- **ABOUT THIS TASK**
Print the data exactly. Pictures stay out.

======

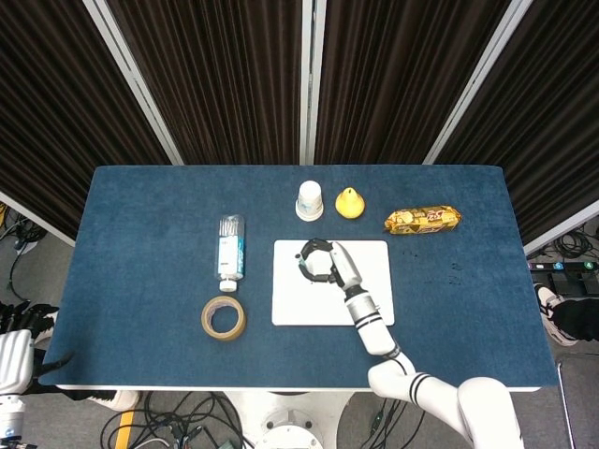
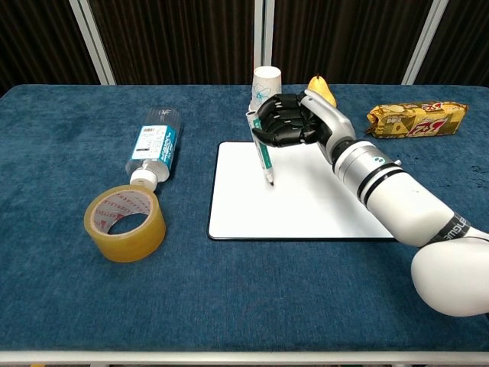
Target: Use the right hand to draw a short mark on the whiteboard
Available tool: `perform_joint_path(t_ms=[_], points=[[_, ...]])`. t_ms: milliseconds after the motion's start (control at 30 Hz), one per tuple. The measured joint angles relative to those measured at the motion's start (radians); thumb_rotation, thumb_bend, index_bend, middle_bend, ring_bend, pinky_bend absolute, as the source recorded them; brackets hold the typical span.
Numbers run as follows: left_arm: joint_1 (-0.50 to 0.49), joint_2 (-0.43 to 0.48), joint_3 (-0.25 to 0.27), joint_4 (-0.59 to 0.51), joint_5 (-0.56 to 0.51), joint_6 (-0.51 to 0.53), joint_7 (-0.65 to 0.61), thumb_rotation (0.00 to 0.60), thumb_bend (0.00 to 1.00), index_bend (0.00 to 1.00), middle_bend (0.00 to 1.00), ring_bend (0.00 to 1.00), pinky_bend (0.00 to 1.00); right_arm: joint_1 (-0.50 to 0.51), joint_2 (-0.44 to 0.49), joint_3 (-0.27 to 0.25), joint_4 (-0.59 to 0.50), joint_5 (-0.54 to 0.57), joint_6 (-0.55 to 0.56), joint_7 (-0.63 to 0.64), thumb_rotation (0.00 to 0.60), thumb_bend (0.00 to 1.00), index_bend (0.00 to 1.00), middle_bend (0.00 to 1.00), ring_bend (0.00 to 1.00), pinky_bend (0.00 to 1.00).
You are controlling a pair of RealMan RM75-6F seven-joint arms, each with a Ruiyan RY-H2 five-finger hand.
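A white whiteboard (image 2: pixel 321 206) (image 1: pixel 370 304) with a dark rim lies flat at the table's middle. Its surface shows no mark. My right hand (image 2: pixel 289 122) (image 1: pixel 320 262) hovers over the board's far left part and grips a green and white marker (image 2: pixel 263 153). The marker points down, tilted a little, with its tip (image 2: pixel 270 182) just above or at the board; contact cannot be told. My left hand is in neither view.
A tape roll (image 2: pixel 124 222) and a lying plastic bottle (image 2: pixel 154 153) sit left of the board. Behind the board stand stacked paper cups (image 2: pixel 263 86) and a yellow pear-shaped fruit (image 2: pixel 322 89). A snack packet (image 2: pixel 416 119) lies at the far right.
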Motion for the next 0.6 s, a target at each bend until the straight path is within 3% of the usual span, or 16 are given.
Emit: perform_joint_path(t_ms=[300, 600], points=[[-0.004, -0.002, 0.0, 0.008, 0.011, -0.002, -0.005, 0.6, 0.0, 0.27, 0.22, 0.09, 0.07, -0.037, 0.029, -0.029, 0.009, -0.022, 0.039, -0.003, 0.6, 0.66, 0.69, 0.61, 0.38, 0.29], [-0.015, -0.005, -0.004, 0.008, 0.024, -0.003, -0.003, 0.6, 0.0, 0.27, 0.22, 0.09, 0.07, -0.097, 0.148, -0.054, -0.205, -0.042, 0.097, -0.065, 0.6, 0.66, 0.69, 0.61, 0.38, 0.29]])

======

- **RESULT FOR THIS EXERCISE**
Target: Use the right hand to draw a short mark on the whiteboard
Available tool: `perform_joint_path(t_ms=[_], points=[[_, ...]])`. t_ms: milliseconds after the motion's start (control at 30 Hz), one per tuple. The measured joint angles relative to those measured at the motion's start (radians); thumb_rotation, thumb_bend, index_bend, middle_bend, ring_bend, pinky_bend absolute, as the source recorded them; brackets hold the typical span.
Numbers run as follows: left_arm: joint_1 (-0.50 to 0.49), joint_2 (-0.43 to 0.48), joint_3 (-0.25 to 0.27), joint_4 (-0.59 to 0.51), joint_5 (-0.56 to 0.51), joint_6 (-0.51 to 0.53), joint_7 (-0.65 to 0.61), thumb_rotation (0.00 to 0.60), thumb_bend (0.00 to 1.00), index_bend (0.00 to 1.00), middle_bend (0.00 to 1.00), ring_bend (0.00 to 1.00), pinky_bend (0.00 to 1.00); right_arm: joint_1 (-0.50 to 0.51), joint_2 (-0.44 to 0.49), joint_3 (-0.27 to 0.25), joint_4 (-0.59 to 0.50), joint_5 (-0.54 to 0.57), joint_6 (-0.55 to 0.56), joint_7 (-0.63 to 0.64), thumb_rotation (0.00 to 0.60), thumb_bend (0.00 to 1.00), index_bend (0.00 to 1.00), middle_bend (0.00 to 1.00), ring_bend (0.00 to 1.00), pinky_bend (0.00 to 1.00).
You are controlling a pair of RealMan RM75-6F seven-joint arms, each with a Ruiyan RY-H2 five-finger hand.
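A white whiteboard (image 2: pixel 321 206) (image 1: pixel 370 304) with a dark rim lies flat at the table's middle. Its surface shows no mark. My right hand (image 2: pixel 289 122) (image 1: pixel 320 262) hovers over the board's far left part and grips a green and white marker (image 2: pixel 263 153). The marker points down, tilted a little, with its tip (image 2: pixel 270 182) just above or at the board; contact cannot be told. My left hand is in neither view.
A tape roll (image 2: pixel 124 222) and a lying plastic bottle (image 2: pixel 154 153) sit left of the board. Behind the board stand stacked paper cups (image 2: pixel 263 86) and a yellow pear-shaped fruit (image 2: pixel 322 89). A snack packet (image 2: pixel 416 119) lies at the far right.
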Motion for the next 0.6 s, a target at each bend until the straight path is within 3% of the usual span, or 16 are given.
Emit: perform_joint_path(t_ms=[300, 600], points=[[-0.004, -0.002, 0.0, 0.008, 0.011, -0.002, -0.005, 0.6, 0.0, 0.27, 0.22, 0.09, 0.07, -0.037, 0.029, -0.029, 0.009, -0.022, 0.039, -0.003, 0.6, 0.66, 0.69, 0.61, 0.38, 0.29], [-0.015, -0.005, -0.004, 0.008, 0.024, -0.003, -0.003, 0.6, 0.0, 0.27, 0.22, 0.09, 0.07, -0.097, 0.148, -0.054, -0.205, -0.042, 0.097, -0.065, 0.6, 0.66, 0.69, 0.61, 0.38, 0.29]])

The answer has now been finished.